Her accent has always irritated me, the way she affects an upper-class British twang. I noticed a slight slur in her words for the first time, and there was a whiff of alcohol in the air. I wasn’t surprised.

“She’s twenty-four,” I said. “She can come and go as she pleases. You can’t take her and I can’t keep her.”

“You’ve stolen her from me, haven’t you? Just like you stole my husband and you stole my family newspapers.”

For a wicked moment I felt like admitting that I had stolen her husband, and I was sorry, and she could have him back now. She and Neels would have a whale of a time together.

“Speaking of the newspapers, I hear they’re up for sale. Is that right?”

“I believe so,” I said.

“Well, I hope Neels realizes that they are my family’s papers. If he sells them he should at least have the decency to give me what he gets for them.”
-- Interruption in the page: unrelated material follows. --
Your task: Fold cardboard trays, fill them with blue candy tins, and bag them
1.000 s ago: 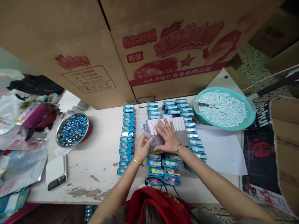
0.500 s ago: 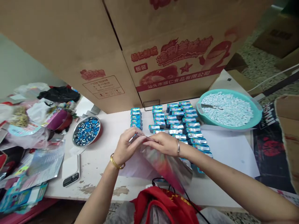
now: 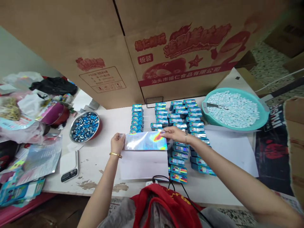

“I’ll pass that on,” I said. When Penelope gets going on the subject of the newspapers she can be very tiresome. I understand her anger to some extent. Soon after she and Neels got married, her father staked him to buy the ailing newspaper group that owned the Johannesburg Post and the Durban Age. A couple of years later he provided him with the funds to buy the Cape Daily Mail. It was a gift. As Neels tells it, he and Penelope’s father got on very well and the old man was quite happy to give the money to him, not invest it, nor insist that the shares were in Penelope’s name as well as Neels’s. He died in 1967, leaving Penelope a fortune in mining shares, by the way. Then, when she and Neels divorced in 1970, she argued that she deserved at least a 50 percent share in the newspapers. It all got ugly, and Neels spared me the details, but I know he kept ownership of Zyl News. It rankled, it obviously still rankles. She has no need of the money. I think what upsets her is the papers are a continuing reminder of her father’s love for Neels. Maybe once they’re sold she’ll calm down.

“Well, where is she?”

“I’ll see if I can find her.” I left Penelope on the doorstep — it may have been rude but there was no way I was going to let her into the house — and walked around to the back. Zan was powering up and down our swimming pool. It’s really too small for her, she spends most of her energy doing tumble turns, but she craves the exercise, and she swims every day no matter how cold it is. I told her her mother was out front. She grimaced.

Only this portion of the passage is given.